◆ Your instructions ◆
Word for word, transcribe the lines below and drop the pictures.

◆ Collected material ◆
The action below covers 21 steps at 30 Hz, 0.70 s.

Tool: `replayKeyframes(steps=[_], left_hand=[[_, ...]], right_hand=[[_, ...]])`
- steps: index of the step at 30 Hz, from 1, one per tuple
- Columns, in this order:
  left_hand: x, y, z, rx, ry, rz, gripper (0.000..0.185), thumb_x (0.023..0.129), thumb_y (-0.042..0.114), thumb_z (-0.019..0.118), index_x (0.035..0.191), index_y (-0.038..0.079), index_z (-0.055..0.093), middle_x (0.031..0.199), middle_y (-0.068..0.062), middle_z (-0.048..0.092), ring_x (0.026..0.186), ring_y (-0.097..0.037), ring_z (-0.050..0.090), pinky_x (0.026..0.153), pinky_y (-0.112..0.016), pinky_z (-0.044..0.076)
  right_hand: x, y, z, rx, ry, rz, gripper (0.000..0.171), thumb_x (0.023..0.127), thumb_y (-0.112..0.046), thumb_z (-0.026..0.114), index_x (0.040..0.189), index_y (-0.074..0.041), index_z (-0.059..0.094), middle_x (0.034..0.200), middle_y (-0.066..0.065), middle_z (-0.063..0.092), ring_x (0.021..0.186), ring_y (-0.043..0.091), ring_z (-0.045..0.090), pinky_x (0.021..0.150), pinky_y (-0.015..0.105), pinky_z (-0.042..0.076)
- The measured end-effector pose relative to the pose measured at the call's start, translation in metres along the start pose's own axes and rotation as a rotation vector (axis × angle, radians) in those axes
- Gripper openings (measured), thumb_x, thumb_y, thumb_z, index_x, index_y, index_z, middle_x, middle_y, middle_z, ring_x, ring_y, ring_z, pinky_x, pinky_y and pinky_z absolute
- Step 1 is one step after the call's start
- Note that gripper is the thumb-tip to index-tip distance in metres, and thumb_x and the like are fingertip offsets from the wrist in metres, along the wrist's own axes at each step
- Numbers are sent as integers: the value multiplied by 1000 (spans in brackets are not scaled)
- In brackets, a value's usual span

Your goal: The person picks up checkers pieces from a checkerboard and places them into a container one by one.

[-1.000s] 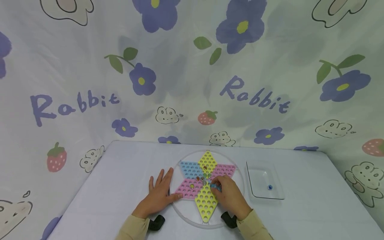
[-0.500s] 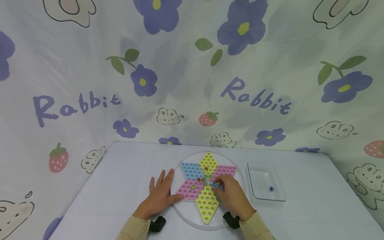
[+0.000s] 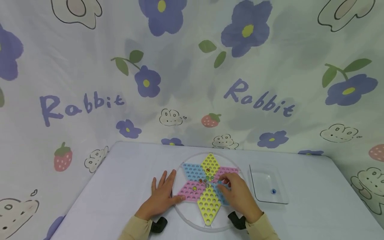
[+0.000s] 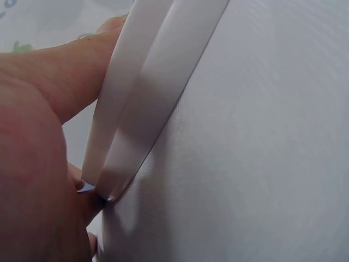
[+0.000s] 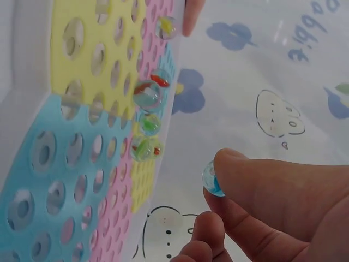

◆ Output ◆
The action below covers 21 steps at 30 Hz, 0.70 s.

Tool: `replayKeyframes(steps=[_], left_hand=[[_, ...]], right_hand=[[_, ...]])`
- steps: index of the step at 30 Hz, from 1, one per tuple
- Columns, in this order:
  left_hand: x, y, z, rx, ry, rz, gripper (0.000..0.185), thumb_x (0.023..0.129), thumb_y (-0.042..0.114), thumb_z (-0.019..0.118), index_x (0.035..0.191), index_y (-0.038..0.079), index_z (-0.055..0.093), middle_x (0.031..0.199), middle_y (-0.068..0.062), middle_z (-0.048..0.092), ring_x (0.026..0.186), ring_y (-0.097..0.037), ring_z (-0.050..0.090), pinky_x (0.026..0.153), pinky_y (-0.112..0.016), pinky_z (-0.044..0.076)
  right_hand: x, y, z, rx, ry, rz, gripper (0.000..0.171), thumb_x (0.023..0.127), thumb_y (-0.112..0.046), thumb_z (-0.026..0.114), index_x (0.040..0.189), index_y (-0.074..0.041), index_z (-0.059..0.094), middle_x (0.034..0.200), middle_y (-0.066..0.065), middle_z (-0.063..0.092), ring_x (0.021..0.186), ring_y (-0.043..0.091), ring_z (-0.045..0.090), pinky_x (0.021..0.150), pinky_y (-0.015..0.105), pinky_z (-0.042..0.076)
- The measured end-effector pose relative to the pose measured at the call's start, translation in metres along the start pose's own axes and rotation as a rotation vector (axis × angle, radians) in those axes
- Gripper openings (measured), thumb_x, thumb_y, thumb_z, index_x, index_y, index_z, middle_x, middle_y, middle_z, ring_x, ring_y, ring_z, pinky_x, pinky_y and pinky_z absolute
- Step 1 is one step after the call's start
- Note that gripper is the thumb-tip to index-tip distance in metres, and thumb_x and the like are fingertip offsets from the wrist in metres, along the wrist's own axes at each step
- Numbers are sent as integers: the value multiplied by 1000 (spans in brackets are not scaled)
- In brackets, a value's usual span

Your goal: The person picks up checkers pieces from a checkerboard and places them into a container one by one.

[-1.000s] 
[-0.500s] 
[+0.000s] 
[+0.000s] 
[+0.000s] 

What the exercise required is now complete.